Task requirements:
Return a copy of every line in the records that includes the word "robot".

Available data:
——

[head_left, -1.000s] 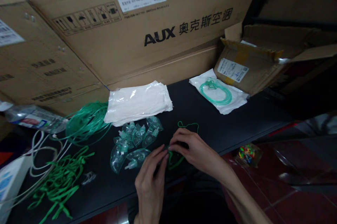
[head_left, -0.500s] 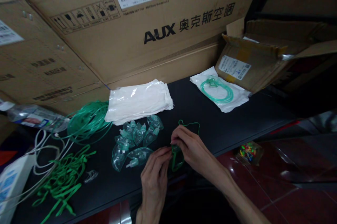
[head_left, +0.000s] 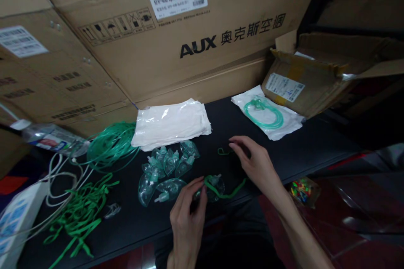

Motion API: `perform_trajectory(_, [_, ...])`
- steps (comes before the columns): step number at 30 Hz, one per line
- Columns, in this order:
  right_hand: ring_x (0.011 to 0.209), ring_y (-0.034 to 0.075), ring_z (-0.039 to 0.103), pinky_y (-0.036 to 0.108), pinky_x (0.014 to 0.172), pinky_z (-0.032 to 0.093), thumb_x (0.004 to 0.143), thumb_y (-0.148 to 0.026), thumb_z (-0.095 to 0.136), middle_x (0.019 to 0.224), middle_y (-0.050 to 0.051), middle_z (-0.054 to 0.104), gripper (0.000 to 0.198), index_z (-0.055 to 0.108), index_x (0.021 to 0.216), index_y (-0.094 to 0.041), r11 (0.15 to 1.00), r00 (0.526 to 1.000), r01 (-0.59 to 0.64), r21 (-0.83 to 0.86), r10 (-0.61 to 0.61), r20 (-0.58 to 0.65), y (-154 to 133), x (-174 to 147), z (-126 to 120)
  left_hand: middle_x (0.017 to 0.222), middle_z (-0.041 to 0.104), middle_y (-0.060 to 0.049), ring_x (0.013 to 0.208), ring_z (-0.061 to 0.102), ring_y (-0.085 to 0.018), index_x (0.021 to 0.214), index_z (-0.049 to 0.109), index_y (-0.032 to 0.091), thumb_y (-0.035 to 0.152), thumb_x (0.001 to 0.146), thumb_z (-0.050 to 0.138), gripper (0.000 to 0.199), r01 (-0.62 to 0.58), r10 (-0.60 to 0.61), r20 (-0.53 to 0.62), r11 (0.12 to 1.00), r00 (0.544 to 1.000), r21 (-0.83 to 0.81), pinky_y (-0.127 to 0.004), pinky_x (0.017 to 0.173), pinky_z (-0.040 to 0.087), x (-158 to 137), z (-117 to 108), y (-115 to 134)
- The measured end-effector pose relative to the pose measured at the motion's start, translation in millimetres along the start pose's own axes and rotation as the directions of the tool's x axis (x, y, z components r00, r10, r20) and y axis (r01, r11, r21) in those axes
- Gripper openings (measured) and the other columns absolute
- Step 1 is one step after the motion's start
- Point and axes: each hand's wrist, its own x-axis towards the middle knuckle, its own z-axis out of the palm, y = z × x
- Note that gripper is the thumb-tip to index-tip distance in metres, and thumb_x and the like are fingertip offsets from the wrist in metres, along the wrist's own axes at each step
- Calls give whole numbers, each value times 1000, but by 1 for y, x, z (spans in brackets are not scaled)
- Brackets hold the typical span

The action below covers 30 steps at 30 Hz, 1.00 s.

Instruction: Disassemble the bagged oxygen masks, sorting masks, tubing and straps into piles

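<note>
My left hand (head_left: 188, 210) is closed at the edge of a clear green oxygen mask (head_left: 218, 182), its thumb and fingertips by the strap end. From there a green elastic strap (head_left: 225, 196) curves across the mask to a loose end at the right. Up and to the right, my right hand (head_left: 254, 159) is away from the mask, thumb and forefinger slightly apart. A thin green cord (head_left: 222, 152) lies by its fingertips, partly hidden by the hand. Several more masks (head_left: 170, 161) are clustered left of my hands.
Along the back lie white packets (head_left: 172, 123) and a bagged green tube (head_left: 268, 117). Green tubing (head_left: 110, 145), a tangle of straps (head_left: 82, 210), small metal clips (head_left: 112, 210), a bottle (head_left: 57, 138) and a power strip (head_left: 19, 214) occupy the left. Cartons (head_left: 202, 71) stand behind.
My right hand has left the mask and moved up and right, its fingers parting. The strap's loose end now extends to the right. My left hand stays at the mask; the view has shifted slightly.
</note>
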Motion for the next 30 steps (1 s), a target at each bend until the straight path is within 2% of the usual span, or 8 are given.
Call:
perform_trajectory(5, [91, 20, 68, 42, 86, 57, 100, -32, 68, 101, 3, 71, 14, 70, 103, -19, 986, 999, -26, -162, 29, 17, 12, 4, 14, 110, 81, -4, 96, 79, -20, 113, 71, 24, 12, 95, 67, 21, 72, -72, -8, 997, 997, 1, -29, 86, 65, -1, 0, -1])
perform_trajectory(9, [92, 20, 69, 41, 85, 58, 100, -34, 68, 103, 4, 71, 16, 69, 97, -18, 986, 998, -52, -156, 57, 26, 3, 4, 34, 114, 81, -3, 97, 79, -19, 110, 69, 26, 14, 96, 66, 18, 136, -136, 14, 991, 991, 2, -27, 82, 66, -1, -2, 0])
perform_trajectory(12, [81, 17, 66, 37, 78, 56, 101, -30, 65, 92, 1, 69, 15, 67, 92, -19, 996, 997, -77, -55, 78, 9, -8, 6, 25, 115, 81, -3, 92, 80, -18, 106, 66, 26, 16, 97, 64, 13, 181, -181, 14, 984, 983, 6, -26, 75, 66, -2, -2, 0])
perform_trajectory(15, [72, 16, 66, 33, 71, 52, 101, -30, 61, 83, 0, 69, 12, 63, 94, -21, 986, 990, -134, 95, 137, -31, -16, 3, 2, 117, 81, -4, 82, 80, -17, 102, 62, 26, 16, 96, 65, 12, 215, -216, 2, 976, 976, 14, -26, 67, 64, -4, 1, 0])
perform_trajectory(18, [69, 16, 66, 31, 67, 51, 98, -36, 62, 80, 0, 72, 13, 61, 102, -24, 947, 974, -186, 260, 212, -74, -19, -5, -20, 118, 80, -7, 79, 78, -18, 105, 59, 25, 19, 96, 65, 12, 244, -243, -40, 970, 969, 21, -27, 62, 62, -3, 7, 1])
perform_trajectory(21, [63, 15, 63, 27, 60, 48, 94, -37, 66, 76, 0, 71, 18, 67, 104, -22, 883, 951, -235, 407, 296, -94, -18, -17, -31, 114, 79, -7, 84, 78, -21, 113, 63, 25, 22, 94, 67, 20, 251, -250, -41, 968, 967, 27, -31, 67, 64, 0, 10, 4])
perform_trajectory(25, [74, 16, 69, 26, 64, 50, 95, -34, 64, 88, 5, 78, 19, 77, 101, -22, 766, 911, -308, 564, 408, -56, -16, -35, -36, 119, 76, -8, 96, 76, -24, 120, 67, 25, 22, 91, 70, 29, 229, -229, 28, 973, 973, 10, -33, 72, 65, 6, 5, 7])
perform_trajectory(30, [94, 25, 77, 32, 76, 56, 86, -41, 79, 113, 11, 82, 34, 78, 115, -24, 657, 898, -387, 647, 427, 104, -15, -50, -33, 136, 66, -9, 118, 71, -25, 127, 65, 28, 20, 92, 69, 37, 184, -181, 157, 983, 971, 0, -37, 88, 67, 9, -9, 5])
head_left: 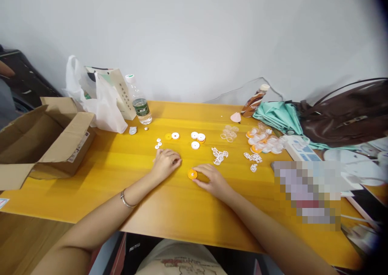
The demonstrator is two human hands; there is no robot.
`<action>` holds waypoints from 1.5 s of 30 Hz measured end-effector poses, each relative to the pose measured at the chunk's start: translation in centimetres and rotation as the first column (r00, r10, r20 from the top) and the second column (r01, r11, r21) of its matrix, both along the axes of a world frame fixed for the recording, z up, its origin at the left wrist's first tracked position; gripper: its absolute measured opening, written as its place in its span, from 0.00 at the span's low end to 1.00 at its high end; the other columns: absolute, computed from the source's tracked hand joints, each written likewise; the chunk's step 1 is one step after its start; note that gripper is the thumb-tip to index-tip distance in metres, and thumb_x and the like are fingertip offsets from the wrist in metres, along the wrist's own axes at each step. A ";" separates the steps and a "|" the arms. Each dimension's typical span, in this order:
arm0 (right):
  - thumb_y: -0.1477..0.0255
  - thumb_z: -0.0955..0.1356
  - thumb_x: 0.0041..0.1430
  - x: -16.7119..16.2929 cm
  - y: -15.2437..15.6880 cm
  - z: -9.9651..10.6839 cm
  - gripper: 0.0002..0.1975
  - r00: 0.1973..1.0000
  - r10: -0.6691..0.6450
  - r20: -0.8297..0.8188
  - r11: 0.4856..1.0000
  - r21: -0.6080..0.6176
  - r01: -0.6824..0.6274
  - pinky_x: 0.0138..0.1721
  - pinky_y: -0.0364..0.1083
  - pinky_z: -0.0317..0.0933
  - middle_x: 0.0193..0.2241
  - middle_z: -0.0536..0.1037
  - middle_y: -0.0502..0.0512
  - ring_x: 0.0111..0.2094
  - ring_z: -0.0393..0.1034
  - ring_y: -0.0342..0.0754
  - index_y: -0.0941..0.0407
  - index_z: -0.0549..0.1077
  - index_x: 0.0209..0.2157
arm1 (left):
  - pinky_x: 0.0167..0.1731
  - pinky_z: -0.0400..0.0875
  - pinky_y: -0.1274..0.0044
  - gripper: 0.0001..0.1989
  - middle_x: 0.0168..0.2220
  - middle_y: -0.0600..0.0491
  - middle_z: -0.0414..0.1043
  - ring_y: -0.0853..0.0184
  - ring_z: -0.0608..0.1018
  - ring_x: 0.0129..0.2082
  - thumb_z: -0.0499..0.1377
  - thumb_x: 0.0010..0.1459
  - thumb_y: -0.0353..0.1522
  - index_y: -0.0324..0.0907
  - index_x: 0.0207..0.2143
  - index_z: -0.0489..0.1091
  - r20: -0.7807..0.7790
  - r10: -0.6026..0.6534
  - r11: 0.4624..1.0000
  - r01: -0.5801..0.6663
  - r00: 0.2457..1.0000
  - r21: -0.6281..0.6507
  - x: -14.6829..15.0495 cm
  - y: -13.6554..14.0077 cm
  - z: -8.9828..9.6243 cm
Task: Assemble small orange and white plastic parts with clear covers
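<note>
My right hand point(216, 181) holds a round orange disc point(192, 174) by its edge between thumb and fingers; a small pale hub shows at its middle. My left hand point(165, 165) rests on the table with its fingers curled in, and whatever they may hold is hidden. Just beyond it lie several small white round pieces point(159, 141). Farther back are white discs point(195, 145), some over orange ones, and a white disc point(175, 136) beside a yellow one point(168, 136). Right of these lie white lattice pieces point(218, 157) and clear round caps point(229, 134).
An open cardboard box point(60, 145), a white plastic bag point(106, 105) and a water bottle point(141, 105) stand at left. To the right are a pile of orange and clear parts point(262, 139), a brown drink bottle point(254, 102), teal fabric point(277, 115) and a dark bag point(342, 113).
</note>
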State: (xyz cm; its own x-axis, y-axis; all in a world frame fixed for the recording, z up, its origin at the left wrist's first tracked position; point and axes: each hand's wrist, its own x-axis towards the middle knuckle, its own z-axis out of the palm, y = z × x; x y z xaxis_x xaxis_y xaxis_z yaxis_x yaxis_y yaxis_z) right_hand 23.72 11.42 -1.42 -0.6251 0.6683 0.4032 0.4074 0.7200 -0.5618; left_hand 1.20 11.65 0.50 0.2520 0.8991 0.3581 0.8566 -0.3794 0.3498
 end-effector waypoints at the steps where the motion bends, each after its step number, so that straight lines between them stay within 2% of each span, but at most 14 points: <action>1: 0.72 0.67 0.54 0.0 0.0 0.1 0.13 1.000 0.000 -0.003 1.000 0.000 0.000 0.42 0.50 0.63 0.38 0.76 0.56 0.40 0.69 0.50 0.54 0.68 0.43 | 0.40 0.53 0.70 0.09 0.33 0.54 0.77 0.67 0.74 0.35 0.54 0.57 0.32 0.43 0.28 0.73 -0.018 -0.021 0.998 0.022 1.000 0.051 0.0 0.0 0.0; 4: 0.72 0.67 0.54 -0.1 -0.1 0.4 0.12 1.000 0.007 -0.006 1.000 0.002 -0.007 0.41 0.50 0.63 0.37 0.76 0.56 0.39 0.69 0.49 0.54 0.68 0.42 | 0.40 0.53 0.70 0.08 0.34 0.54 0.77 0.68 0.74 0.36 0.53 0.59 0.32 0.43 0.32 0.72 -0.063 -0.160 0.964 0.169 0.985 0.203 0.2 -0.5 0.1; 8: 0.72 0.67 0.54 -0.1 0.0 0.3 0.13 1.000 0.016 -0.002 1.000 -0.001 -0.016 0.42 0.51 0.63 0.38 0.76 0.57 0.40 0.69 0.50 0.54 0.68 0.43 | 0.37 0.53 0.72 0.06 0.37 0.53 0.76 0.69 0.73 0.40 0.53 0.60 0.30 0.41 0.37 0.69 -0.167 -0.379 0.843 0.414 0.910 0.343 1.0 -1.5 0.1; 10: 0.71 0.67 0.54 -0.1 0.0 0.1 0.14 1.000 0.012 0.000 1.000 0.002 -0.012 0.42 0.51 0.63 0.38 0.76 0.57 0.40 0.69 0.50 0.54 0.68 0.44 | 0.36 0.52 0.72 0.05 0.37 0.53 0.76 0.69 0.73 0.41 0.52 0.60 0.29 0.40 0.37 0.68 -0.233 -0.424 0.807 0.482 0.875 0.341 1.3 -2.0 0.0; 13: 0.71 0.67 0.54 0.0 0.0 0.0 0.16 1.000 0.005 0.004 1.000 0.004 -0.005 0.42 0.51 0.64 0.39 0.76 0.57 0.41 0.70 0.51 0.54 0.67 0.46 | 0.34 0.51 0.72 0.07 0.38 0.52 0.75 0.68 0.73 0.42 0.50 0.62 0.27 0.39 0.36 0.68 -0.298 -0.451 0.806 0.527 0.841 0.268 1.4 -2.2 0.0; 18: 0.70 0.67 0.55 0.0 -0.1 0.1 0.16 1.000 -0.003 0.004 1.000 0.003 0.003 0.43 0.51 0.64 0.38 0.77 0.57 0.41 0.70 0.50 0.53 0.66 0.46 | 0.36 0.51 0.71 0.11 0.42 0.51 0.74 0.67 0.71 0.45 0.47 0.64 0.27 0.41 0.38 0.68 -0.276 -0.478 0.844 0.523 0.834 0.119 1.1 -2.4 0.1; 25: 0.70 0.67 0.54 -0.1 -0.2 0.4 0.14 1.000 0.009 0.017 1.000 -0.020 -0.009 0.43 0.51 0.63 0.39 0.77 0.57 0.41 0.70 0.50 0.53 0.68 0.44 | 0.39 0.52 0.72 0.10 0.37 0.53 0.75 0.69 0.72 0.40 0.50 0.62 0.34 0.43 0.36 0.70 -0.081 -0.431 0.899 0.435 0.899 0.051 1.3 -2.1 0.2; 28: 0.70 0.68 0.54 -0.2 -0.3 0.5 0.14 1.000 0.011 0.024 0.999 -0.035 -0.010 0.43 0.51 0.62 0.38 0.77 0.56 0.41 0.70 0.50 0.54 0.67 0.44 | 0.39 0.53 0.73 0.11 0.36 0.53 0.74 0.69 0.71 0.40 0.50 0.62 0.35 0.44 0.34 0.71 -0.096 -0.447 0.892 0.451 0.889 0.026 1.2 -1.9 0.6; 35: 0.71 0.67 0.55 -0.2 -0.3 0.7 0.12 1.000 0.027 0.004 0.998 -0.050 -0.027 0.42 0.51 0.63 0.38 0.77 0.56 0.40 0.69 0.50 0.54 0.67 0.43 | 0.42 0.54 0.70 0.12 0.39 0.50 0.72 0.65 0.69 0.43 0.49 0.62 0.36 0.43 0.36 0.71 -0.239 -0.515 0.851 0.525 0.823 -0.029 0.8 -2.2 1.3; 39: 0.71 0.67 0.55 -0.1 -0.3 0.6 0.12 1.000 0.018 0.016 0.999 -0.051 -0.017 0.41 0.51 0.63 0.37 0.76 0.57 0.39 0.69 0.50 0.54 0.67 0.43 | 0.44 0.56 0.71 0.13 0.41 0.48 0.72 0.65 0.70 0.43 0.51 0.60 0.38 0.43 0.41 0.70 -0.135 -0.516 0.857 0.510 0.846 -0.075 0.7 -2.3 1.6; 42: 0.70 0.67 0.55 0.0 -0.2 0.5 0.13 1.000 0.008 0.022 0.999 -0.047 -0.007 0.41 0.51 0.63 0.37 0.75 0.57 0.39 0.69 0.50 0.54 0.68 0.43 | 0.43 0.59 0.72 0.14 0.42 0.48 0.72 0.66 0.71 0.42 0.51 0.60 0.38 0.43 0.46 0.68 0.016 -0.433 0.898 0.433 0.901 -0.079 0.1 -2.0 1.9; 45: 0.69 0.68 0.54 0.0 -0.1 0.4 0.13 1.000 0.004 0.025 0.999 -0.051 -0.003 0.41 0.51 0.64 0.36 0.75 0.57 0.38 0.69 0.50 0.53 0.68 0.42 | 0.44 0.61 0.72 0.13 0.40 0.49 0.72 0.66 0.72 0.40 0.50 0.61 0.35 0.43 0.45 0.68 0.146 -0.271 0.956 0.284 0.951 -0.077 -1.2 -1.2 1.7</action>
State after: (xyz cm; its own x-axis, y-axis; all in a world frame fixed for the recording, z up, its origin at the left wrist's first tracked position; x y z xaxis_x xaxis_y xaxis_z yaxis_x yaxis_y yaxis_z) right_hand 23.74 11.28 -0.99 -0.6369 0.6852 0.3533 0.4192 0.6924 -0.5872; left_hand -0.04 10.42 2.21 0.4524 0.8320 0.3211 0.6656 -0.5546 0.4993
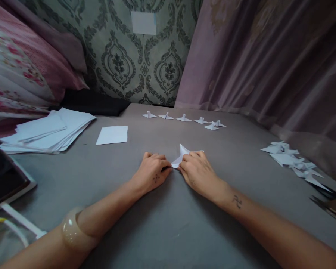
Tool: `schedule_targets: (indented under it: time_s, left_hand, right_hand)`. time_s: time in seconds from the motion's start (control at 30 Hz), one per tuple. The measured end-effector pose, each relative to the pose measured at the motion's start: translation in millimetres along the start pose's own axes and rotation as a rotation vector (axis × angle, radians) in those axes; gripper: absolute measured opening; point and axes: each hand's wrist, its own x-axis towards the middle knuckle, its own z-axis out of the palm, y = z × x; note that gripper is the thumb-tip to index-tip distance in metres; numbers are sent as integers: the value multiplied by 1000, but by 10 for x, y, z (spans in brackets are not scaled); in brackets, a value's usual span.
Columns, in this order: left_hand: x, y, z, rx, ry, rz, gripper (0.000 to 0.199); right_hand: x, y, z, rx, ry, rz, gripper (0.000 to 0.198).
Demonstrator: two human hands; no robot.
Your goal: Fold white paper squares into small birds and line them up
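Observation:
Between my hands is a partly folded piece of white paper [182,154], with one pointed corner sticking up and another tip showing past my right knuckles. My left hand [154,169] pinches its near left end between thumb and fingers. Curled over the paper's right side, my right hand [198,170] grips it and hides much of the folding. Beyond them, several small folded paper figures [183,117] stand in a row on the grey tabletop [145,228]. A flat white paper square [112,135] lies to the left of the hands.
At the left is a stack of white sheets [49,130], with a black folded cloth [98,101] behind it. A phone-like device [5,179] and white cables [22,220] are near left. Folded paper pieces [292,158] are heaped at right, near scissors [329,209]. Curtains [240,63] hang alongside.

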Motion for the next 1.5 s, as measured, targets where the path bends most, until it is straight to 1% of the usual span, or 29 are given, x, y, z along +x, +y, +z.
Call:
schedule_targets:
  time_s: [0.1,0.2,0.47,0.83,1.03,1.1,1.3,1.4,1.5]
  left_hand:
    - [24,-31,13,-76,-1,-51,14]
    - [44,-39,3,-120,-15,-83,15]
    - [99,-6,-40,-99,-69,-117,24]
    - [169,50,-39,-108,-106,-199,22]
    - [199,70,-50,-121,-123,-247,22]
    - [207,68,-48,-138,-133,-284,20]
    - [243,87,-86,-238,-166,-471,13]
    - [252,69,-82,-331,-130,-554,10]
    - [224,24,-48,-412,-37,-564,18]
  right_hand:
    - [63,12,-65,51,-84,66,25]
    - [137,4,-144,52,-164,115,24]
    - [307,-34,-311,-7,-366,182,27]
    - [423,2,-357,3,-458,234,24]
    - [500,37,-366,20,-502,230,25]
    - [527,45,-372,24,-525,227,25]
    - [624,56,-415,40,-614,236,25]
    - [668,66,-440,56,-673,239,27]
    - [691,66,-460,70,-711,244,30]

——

Answer to this task:
The demonstrator is two human hands; there is no robot.
Demonstrator: two human hands; no robot.

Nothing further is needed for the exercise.